About
A common component of measuring customer health is CSM sentiment or pulse. It's the subjective opinion a CSM has on the current standing of an account, and it's a valuable data point as the CSM will have the most intimate knowledge. We provide a default Vitally trait for tracking the current value, but if you prioritize this value in your Health scores or are looking to do more with pulse, this may be for you.
This use case uses a more contextualized way to track the pulse, capturing the current value and providing a historical picture of where it has been by creating pulse as a custom object. There are three benefits to doing it this way:
Increased Visibility: a paper trail of sentiment values over time
Better Optionality: create playbooks and dashboards with ease
More Granularity: include more values to track customer sentiment
Use Case Overview
A pulse check process can be created in four steps:
Define a Custom Object to Represent Pulse
Configure Fields & Layouts on the Pulse Object
Create Account Rollup Traits for Visibility
Track Pulse Progress & Impact With Dashboards
Watch the video below to see the entire build-out:
How to Build It
Step 1: Define a Pulse Custom Object
The first step is to create or define the custom object so it lives as an object in Vitally. Doing this allows for multiple pulse check associations per account, which is important because you will want to file multiple pulses over time and keep a historical record of prior values.
We recommend calling it Pulse Check or something similar.
Watch the buildout of Step 1: Create Object
Step 2: Configure Object Fields & Layout
Now that the pulse object has been defined, create the fields that will be updated each time a pulse check is filed. Feel free to add any fields you would like, but we recommend including the following:
Field Name | Description | Sample Inputs |
Pulse | Single-select option | Healthy, Concerning, Poor |
Pulse Explanation | Text summary of why the Pulse rating was given | NA |
Description | Text summary of what led to escalation | NA |
Relevant Links | Any supporting links | NA |
Status | Current standing of the escalation | Open, Working, Done |
Steps to Resolve | Test summary of what needs to happen for resolution | NA |
In addition to the fields listed above, some other ideas to consider might be:
Persona Sentiment: add traits to track the individual sentiment of key persona types
Adoption Sentiment: add traits that allow for analysis of how mature the customer's usage is
Onboarding Sentiment: given how critical the implementation period is, add traits that capture sentiment after onboarding
After configuring fields, edit the layout to ensure all fields are displayed and ordered.
Watch the buildout of Step 2: Fields to Configure
Step 3: Create Account Rollups
You may want to expose the pulse check values at the account level for visibility or for use in Health Scores. This is easy to accomplish with custom-calculated traits.

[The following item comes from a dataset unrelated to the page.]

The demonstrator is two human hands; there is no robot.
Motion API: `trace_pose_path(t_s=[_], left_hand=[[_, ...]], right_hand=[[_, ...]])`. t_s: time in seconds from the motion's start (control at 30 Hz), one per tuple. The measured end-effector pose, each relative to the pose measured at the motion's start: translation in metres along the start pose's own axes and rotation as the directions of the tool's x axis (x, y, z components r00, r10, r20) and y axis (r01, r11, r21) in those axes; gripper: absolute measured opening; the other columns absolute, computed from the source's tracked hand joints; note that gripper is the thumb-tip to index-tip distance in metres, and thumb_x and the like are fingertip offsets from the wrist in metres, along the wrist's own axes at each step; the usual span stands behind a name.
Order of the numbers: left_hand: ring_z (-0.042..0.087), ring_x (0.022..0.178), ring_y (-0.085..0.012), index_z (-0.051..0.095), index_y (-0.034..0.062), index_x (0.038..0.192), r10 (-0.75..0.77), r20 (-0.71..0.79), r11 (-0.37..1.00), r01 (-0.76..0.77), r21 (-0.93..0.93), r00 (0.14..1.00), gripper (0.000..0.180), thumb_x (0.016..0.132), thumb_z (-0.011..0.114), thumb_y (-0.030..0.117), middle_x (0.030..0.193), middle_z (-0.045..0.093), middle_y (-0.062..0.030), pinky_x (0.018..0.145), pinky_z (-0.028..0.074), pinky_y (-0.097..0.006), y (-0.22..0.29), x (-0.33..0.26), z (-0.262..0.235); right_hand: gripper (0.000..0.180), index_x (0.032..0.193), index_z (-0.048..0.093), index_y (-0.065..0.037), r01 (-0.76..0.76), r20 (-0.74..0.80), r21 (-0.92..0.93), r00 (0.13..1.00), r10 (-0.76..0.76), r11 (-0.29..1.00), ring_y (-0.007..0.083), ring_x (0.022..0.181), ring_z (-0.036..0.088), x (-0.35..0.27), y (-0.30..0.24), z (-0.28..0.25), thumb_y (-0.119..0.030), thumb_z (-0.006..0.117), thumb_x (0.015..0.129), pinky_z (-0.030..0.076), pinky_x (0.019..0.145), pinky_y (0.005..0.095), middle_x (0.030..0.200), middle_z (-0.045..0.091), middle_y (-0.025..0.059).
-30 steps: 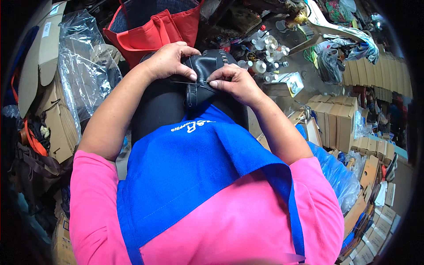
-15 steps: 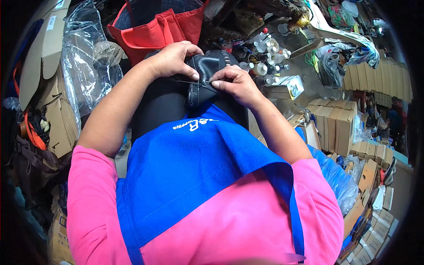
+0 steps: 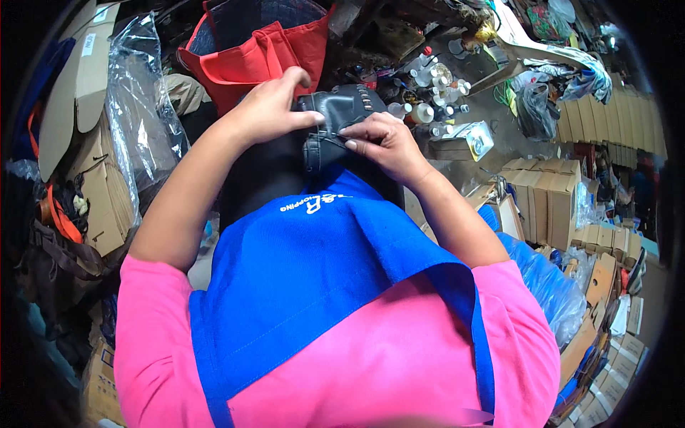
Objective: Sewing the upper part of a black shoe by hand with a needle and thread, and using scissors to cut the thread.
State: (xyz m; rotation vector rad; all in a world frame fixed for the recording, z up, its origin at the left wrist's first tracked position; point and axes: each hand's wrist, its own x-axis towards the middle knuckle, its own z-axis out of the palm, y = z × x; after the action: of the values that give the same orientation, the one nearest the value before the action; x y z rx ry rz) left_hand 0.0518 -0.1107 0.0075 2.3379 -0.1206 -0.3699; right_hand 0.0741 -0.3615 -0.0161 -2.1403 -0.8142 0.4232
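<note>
A black leather shoe (image 3: 339, 107) rests on my lap, with a row of pale stitches across its upper right part. My left hand (image 3: 275, 107) is at the shoe's left side, thumb and forefinger spread apart, the thumb close to the leather. Its other fingers are partly hidden. On the shoe's right edge my right hand (image 3: 382, 143) is closed in a pinch. A thin dark thread (image 3: 335, 135) runs from its fingertips across the leather; whether a needle is there I cannot tell. The dark-clad legs and a blue apron (image 3: 307, 278) lie beneath.
A red bag (image 3: 264, 57) stands open just beyond the lap. Several small bottles (image 3: 432, 78) crowd the floor ahead to the right. Cardboard boxes (image 3: 546, 200) are stacked at right. Clear plastic (image 3: 139, 93) and cardboard (image 3: 78, 93) lean at left.
My left thumb and forefinger have opened and drawn slightly away from the shoe; the thin straight strand beside them no longer shows. My right hand stays pinched at the shoe, slightly lower.
</note>
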Motion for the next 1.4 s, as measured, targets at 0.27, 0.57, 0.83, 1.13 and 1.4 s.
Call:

We recommend creating at least two custom rollup traits:
Trait Name | Description |
Pulse | Displays the current value of the "Pulse" field |
Pulse Explanation | Displays the current value of the "Pulse Explanation" field |
Watch the buildout of Step 3: Create Account Rollups
Step 4: Track Pulse Progress & Impact
Now that this has been built, Pulse can be visualized alongside your other customer data to look at the most recent Pulse by renewal date, ARR exposure by Pulse rating type, or even outdated Pulse by team members with dashboards. You can target the Pulse object when building out widgets on a dashboard and precisely display what you need.
Additionally, since the Pulse lives as a custom object, you can trigger playbook automation based on any of the values associated with the Pulse to streamline your CS process.